----- COLLECTED MATERIAL

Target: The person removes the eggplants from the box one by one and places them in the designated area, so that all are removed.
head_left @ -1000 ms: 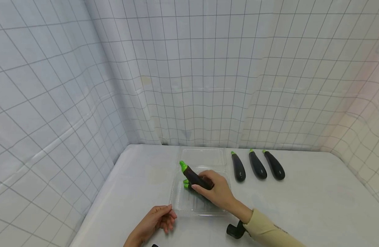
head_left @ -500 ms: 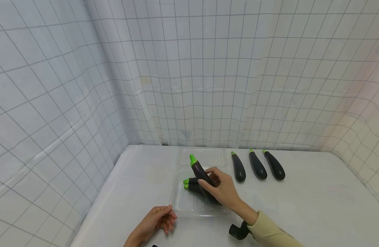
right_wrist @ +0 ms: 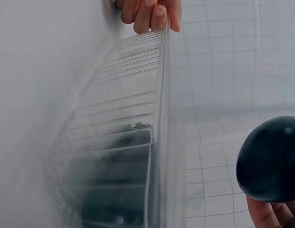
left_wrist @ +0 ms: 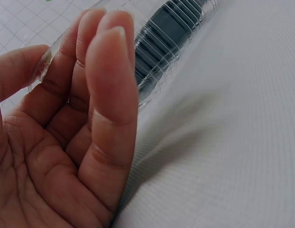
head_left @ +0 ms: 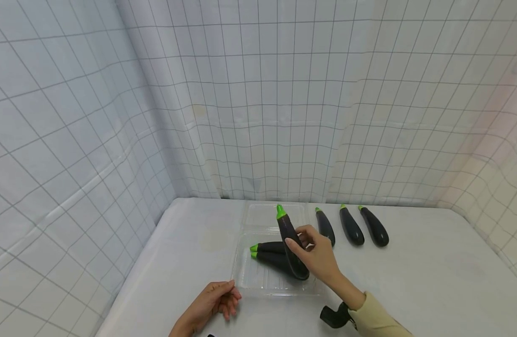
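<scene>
My right hand (head_left: 321,257) grips an eggplant (head_left: 287,229) with a bright green stem, holding it tilted above a clear plastic clamshell box (head_left: 279,293). Beneath it, two more eggplants lie side by side in the box; the lower eggplant (head_left: 268,260) is partly covered by the held one. At the box's near left corner, my left hand (head_left: 214,299) pinches the rim between thumb and finger, as the left wrist view shows. In the right wrist view the held eggplant (right_wrist: 271,161) shows its rounded dark end, raised beside the box wall (right_wrist: 157,95).
Right of the box, three eggplants lie on the white table: a near eggplant (head_left: 324,224), a middle eggplant (head_left: 352,225) and a far-right eggplant (head_left: 375,227). The box's lid (head_left: 262,215) lies folded back. White gridded curtains (head_left: 275,117) surround the table.
My right hand has moved right with the eggplant, which has swung steeper, its stem now pointing away. The two eggplants in the box show more. My left hand has stayed in place.
</scene>
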`<control>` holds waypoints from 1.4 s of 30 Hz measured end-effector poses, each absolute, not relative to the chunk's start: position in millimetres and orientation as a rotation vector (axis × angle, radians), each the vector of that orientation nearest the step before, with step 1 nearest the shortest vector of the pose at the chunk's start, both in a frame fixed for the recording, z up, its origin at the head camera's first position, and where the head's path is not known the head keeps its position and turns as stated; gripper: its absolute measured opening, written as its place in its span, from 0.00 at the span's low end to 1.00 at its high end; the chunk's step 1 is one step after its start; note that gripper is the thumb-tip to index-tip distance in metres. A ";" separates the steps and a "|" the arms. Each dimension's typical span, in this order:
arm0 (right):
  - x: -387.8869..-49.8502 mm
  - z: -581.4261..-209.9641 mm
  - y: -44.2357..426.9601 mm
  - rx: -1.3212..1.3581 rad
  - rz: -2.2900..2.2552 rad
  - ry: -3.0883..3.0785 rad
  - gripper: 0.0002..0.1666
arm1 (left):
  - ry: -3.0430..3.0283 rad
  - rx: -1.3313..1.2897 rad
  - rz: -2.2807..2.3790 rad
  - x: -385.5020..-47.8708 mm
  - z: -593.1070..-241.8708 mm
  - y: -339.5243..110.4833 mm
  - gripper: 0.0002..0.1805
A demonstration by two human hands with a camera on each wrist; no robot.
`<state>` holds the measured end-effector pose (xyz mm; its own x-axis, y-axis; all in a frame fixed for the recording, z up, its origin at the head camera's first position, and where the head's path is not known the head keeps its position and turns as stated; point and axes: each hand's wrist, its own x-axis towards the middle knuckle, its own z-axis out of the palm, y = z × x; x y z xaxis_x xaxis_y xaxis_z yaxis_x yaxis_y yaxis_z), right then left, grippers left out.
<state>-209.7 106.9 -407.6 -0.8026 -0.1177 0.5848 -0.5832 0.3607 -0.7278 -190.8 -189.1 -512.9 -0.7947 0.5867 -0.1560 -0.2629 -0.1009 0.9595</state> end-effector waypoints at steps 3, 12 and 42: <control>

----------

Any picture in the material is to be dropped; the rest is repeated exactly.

▶ WRITTEN REPLY
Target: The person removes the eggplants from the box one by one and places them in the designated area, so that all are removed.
head_left @ -1000 ms: 
head_left @ -500 ms: 
right_wrist @ +0 ms: 
left_wrist @ +0 ms: 
head_left @ +0 ms: 
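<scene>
My right hand (head_left: 321,257) grips an eggplant (head_left: 287,229) with a bright green stem, holding it tilted above a clear plastic clamshell box (head_left: 279,293). Beneath it, two more eggplants lie side by side in the box; the lower eggplant (head_left: 268,260) is partly covered by the held one. At the box's near left corner, my left hand (head_left: 214,299) pinches the rim between thumb and finger, as the left wrist view shows. In the right wrist view the held eggplant (right_wrist: 271,161) shows its rounded dark end, raised beside the box wall (right_wrist: 157,95).
Right of the box, three eggplants lie on the white table: a near eggplant (head_left: 324,224), a middle eggplant (head_left: 352,225) and a far-right eggplant (head_left: 375,227). The box's lid (head_left: 262,215) lies folded back. White gridded curtains (head_left: 275,117) surround the table.
My right hand has moved right with the eggplant, which has swung steeper, its stem now pointing away. The two eggplants in the box show more. My left hand has stayed in place.
</scene>
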`<control>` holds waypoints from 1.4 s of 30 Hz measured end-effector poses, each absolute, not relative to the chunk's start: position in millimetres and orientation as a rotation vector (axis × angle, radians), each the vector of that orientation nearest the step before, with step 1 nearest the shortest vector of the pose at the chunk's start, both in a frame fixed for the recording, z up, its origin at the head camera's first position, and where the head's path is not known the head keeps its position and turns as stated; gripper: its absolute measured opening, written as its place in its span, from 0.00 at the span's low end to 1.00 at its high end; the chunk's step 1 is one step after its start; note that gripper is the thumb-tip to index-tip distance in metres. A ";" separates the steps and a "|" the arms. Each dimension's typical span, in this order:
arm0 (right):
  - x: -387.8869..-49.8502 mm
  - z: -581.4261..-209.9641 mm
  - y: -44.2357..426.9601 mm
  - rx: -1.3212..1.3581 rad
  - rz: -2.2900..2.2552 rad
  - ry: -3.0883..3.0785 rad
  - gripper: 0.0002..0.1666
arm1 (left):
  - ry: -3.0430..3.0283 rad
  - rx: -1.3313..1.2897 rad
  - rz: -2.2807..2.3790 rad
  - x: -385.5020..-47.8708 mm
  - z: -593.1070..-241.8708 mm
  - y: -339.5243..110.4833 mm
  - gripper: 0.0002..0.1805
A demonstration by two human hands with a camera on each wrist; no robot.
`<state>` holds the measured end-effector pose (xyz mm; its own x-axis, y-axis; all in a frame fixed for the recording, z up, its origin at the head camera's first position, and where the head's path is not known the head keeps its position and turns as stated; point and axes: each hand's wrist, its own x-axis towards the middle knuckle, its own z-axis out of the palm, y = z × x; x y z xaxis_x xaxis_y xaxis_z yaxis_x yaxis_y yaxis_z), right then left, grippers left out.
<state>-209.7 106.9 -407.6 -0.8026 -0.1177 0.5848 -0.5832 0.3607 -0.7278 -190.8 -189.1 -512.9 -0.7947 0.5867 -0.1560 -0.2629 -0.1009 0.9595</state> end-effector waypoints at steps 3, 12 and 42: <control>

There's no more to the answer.